Aralarında Amerika Birleşik Devletleri (ABD), Almanya ve Fransa’nın da bulunduğu 10 ülkenin büyükelçileri iş adamı Osman Kavala’nın hür bırakılması için yayınladıkları ortak bildiri nedeniyle Dışişleri Bakanlığı’na çağrıldı.
Anadolu Ajansı’nın haberine nazaran ABD, Almanya, Danimarka, Finlandiya, Fransa, Hollanda, İsveç, Kanada, Norveç ve Yeni Zelanda’nın Ankara büyükelçilerinin sabah saatlerinde Türkiye Dışişleri Bakanlığı’nda olmaları bekleniyor.
Bildiride ne denmişti?
Bildiride “Türkiye’nin milletlerarası yükümlülükleriyle ve ulusal kanunlarıyla uyumlu formda, bu davanın adil ve süratli biçimde sonuçlandırılması gerektiği kanısındayız. Avrupa İnsan Hakları Mahkemesinin bu konudaki kararları doğrultusunda Osman Kavala’nın derhal hür bırakılmasının sağlanması için Türkiye’ye davette bulunuyoruz” tabirine yer verilmişti.
Ayrıca Kavala’nın dava sürecinin farklı evrakların birleştirilmesi ve beraat kararından sonra yeni davalar yaratılması yoluyla daima geciktirildiğine işaret edilerek bu durumun “Türk yargı sisteminde demokrasiye saygıyı, hukuk devleti ve şeffaflık unsurlarını gölgelediği” belirtilmişti.
“Had ve hudut bilmezlik”
İçişleri Bakanı Süleyman Soylu Twitter üzerinden bildiriye reaksiyon göstererek “Türkiye Cumhuriyeti, demokratik, hukuk devletidir. Büyükelçilerin yürüyen bir davada yargıya tavsiye ve telkinde bulunması kabul edilemez. Tavsiye ve telkininiz, hukuk ve demokrasi anlayışınıza gölge düşürmektedir” tabirlerini kullanmıştı.

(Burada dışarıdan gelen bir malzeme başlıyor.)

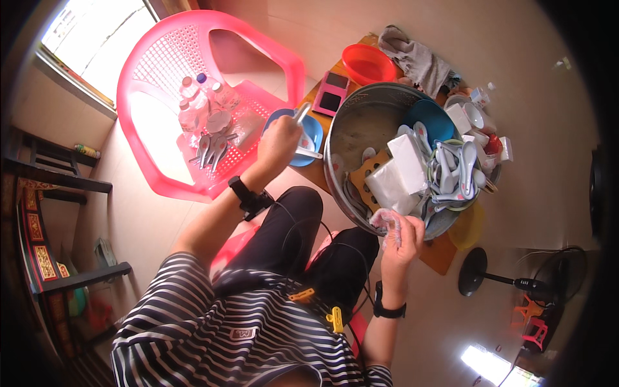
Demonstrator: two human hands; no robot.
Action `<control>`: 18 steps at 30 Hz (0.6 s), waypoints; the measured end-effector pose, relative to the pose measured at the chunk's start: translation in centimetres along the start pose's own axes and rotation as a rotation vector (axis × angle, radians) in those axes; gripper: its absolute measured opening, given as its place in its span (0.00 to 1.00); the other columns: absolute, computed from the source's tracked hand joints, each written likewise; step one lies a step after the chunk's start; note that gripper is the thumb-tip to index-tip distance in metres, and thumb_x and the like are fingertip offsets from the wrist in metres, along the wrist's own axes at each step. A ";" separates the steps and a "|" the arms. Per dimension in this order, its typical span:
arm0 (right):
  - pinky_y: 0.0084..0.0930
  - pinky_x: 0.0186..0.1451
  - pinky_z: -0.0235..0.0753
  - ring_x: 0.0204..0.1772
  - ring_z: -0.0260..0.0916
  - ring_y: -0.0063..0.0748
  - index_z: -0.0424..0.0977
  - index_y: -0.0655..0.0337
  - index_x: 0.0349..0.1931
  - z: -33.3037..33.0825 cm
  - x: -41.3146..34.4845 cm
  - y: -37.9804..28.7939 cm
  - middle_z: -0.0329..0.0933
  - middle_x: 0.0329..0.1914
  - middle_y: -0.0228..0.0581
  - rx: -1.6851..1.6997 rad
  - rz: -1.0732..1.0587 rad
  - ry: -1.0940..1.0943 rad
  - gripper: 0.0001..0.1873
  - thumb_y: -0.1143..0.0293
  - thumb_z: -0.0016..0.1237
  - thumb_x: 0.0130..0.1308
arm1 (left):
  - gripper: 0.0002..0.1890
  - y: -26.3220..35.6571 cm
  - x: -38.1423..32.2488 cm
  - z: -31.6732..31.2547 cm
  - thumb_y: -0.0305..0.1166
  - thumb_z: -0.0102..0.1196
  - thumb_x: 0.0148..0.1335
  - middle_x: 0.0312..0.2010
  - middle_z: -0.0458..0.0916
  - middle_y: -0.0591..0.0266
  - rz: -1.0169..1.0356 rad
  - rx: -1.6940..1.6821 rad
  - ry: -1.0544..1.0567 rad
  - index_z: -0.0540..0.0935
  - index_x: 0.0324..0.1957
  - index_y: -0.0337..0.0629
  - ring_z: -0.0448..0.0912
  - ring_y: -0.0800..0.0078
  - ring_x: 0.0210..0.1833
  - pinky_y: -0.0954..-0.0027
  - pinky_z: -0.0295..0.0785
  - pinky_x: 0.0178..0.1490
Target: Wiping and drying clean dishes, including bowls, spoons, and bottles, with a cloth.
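My left hand (279,142) grips a white soup spoon (302,112) by one end, above a blue plastic bowl (315,129). More white spoons lie in that bowl, partly hidden by the hand. My right hand (407,238) pinches a pinkish crumpled cloth (388,220) at the near rim of a large metal pot (333,180). Inside the pot are a heap of white spoons (467,162), a white box-like pack (407,162), a plastic-wrapped white pack (390,186), a yellow-orange piece with holes (368,178) and a teal bowl (430,118).
A pink plastic armchair (140,159) at the left holds plastic bottles (189,116) and a bunch of spoons (212,151). Behind the pot, a red basin (368,64), a pink phone case (331,93) and a grey cloth (415,55) rest on a wooden table. A black fan (474,272) stands at the right.
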State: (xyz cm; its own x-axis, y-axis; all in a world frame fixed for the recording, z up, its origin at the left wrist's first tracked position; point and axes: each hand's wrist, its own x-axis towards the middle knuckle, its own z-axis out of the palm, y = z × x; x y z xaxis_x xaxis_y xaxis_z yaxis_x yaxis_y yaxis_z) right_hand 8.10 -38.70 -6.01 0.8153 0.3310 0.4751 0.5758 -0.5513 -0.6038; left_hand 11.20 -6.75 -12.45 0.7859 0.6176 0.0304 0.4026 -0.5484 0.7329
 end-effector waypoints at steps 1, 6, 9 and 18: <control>0.37 0.47 0.74 0.46 0.72 0.46 0.78 0.66 0.47 0.3 -0.2 0.4 0.69 0.43 0.45 -0.011 0.005 0.006 0.15 0.86 0.52 0.60 | 0.14 -1.1 0.4 0.8 0.37 0.55 0.65 0.42 0.80 0.43 0.010 0.081 0.024 0.78 0.47 0.38 0.79 0.44 0.46 0.51 0.73 0.50; 0.37 0.46 0.74 0.45 0.72 0.46 0.78 0.65 0.47 1.2 -0.6 0.7 0.70 0.42 0.45 0.006 0.059 -0.012 0.13 0.83 0.53 0.62 | 0.14 -3.2 1.3 2.9 0.29 0.50 0.63 0.42 0.79 0.45 0.211 0.428 0.031 0.76 0.50 0.39 0.76 0.44 0.50 0.51 0.72 0.54; 0.36 0.46 0.74 0.43 0.72 0.46 0.78 0.66 0.47 1.1 -0.4 0.8 0.71 0.41 0.45 0.024 0.098 -0.001 0.12 0.83 0.53 0.62 | 0.14 -2.8 1.3 3.0 0.26 0.50 0.60 0.42 0.79 0.46 0.250 0.534 -0.026 0.75 0.49 0.37 0.76 0.47 0.51 0.54 0.72 0.55; 0.34 0.46 0.74 0.43 0.72 0.44 0.79 0.65 0.45 1.3 -0.1 0.7 0.71 0.39 0.43 0.060 0.110 0.014 0.12 0.83 0.54 0.61 | 0.25 -2.2 1.6 1.9 0.25 0.50 0.59 0.49 0.80 0.46 0.346 0.518 0.034 0.73 0.61 0.35 0.77 0.47 0.53 0.56 0.72 0.58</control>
State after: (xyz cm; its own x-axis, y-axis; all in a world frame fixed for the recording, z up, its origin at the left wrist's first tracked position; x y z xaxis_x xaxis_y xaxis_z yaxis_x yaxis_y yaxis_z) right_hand 8.50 -38.10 -7.28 0.8732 0.2602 0.4121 0.4856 -0.5369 -0.6899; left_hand 12.41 -5.63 -15.29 0.8996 0.3684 0.2346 0.3098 -0.9168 0.2519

Adalet Bakanı Abdülhamit Gül de “Diplomatlar, kabul edildikleri devletin hukukuna hürmetle mükelleftir. Anayasamıza nazaran mahkemelerimize tavsiye ve telkinde bulunmak hiçbir büyükelçinin haddi değildir. Hukukun üstünlüğüne gölge düşüren şey de bu had ve hudut bilmezliktir” demişti.
Hukuki süreç
1 Kasım 2017’de tutuklanan Osman Kavala Seyahat Parkı davasından beraat etmiş, lakin akabinde 15 Temmuz darbe teşebbüsüyle ilgili açılan dava kapsamında tutukluluğu devam ettirilmişti.

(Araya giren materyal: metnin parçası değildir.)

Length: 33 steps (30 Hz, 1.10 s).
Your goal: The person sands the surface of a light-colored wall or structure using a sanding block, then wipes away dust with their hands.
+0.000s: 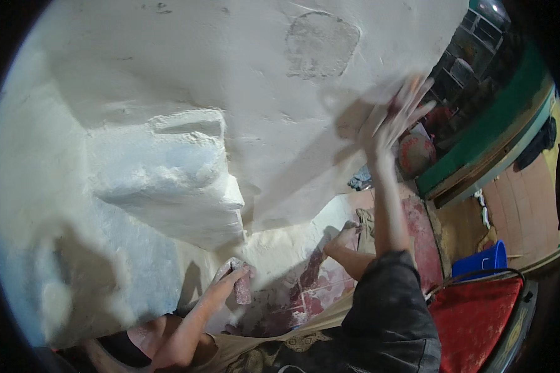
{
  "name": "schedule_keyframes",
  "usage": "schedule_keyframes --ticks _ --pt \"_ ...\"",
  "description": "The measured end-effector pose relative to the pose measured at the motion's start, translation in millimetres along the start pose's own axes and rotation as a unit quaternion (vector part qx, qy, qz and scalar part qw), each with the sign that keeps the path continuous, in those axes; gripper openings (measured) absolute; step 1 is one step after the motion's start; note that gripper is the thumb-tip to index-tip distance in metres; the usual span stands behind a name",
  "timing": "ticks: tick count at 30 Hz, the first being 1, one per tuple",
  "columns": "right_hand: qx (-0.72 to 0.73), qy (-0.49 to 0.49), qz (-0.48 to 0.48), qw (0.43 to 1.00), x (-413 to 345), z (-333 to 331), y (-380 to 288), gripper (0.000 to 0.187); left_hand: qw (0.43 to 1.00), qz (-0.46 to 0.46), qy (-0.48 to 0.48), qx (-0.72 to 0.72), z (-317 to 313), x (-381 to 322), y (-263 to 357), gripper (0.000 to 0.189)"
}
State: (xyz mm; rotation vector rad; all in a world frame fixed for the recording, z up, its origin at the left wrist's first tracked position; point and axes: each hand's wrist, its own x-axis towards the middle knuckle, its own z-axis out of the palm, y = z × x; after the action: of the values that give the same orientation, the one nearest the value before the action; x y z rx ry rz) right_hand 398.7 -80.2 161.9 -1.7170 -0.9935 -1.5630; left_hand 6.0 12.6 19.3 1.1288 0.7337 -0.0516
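Observation:
My right hand (393, 114) is raised in front of the right edge of a white plastered wall (280, 112), blurred, with its fingers spread and nothing seen in it. Its shadow falls on the wall to the left. Low at the centre, my left hand (231, 277) is closed around a reddish cylindrical handle (242, 290) dusted white. The rest of that tool is hidden or too indistinct to name. Above it, a box-shaped plastered ledge (163, 182) juts from the corner, its top edge rough and broken. A rough grey patch (324, 44) marks the upper wall.
A bare foot (340, 238) stands on the red, white-smeared floor (308, 298). To the right are a blue bucket (480, 259), a red panel in a dark frame (476, 317), a green board (494, 126) and a round brown object (416, 154) bearing red lettering.

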Motion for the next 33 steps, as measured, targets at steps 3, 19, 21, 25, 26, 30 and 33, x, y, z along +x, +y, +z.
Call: schedule_keyframes --ticks 3,19,21,25,26,30,33 --pt "-0.013 -0.107 0.002 0.994 -50.1 -12.4 -8.0 0.060 1.000 0.003 -0.022 -0.008 0.2 8.1 -6.9 0.025" --pt "-0.001 -0.040 -0.045 0.998 -81.9 -12.3 10.0 0.066 1.000 0.011 -0.013 0.013 3.2 4.7 -1.8 0.021" --pt "0.011 -0.093 0.008 0.996 -102.9 -10.8 -2.1 0.067 1.000 -0.002 -0.011 0.000 1.2 6.6 -4.7 0.021" --pt "0.035 -0.036 0.005 0.999 -17.1 2.7 -2.4 0.066 0.999 -0.033 0.010 0.002 -1.6 -0.9 -2.0 0.022" --pt "0.036 -0.043 0.012 0.998 -14.1 -4.6 -2.6 0.067 0.998 -0.053 0.014 0.004 -4.0 0.5 -4.0 0.023" --pt "0.032 -0.015 0.042 0.999 -19.8 -7.6 -7.6 0.069 0.999 -0.023 0.009 0.024 5.7 -2.7 8.7 0.025" --pt "0.017 -0.049 0.044 0.998 -101.7 -1.5 -12.4 0.068 1.000 -0.003 -0.002 0.005 4.0 0.3 3.7 0.025"
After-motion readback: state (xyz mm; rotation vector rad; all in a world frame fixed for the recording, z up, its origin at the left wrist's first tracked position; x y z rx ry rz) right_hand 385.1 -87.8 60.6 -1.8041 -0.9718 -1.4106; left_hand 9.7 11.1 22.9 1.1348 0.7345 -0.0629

Kavala hakkında 11 Ekim 2019’da Anayasal Sistemi Ortadan Kaldırmaya Teşebbüs Etme cürmünden resen tahliye kararı verilmiş, 18 Şubat 2020’de Seyahat Davası evrakında beraatine hükmedilmişti. Kavala, tıpkı gün Silivri Cezaevinden çıkmadan tekrar gözaltına alınmış ve 9 Mart 2020’de hakkında yine tutuklama kararı çıkarılmıştı.
Kavala’nın ferdî müracaat yaptığı Anayasa Mahkemesi, Kavala’nın kişi hürriyeti ve güvenliğinin ihlal edildiğine ait başvuruyu reddetmiş, Kavala’nın başvurduğu Avrupa İnsan Hakları Mahkemesi (AİHM) ise 10 Aralık 2019 tarihli kararında tutukluluğun hak ihlali olduğuna ve derhal hür bırakılmasına hükmetmişti.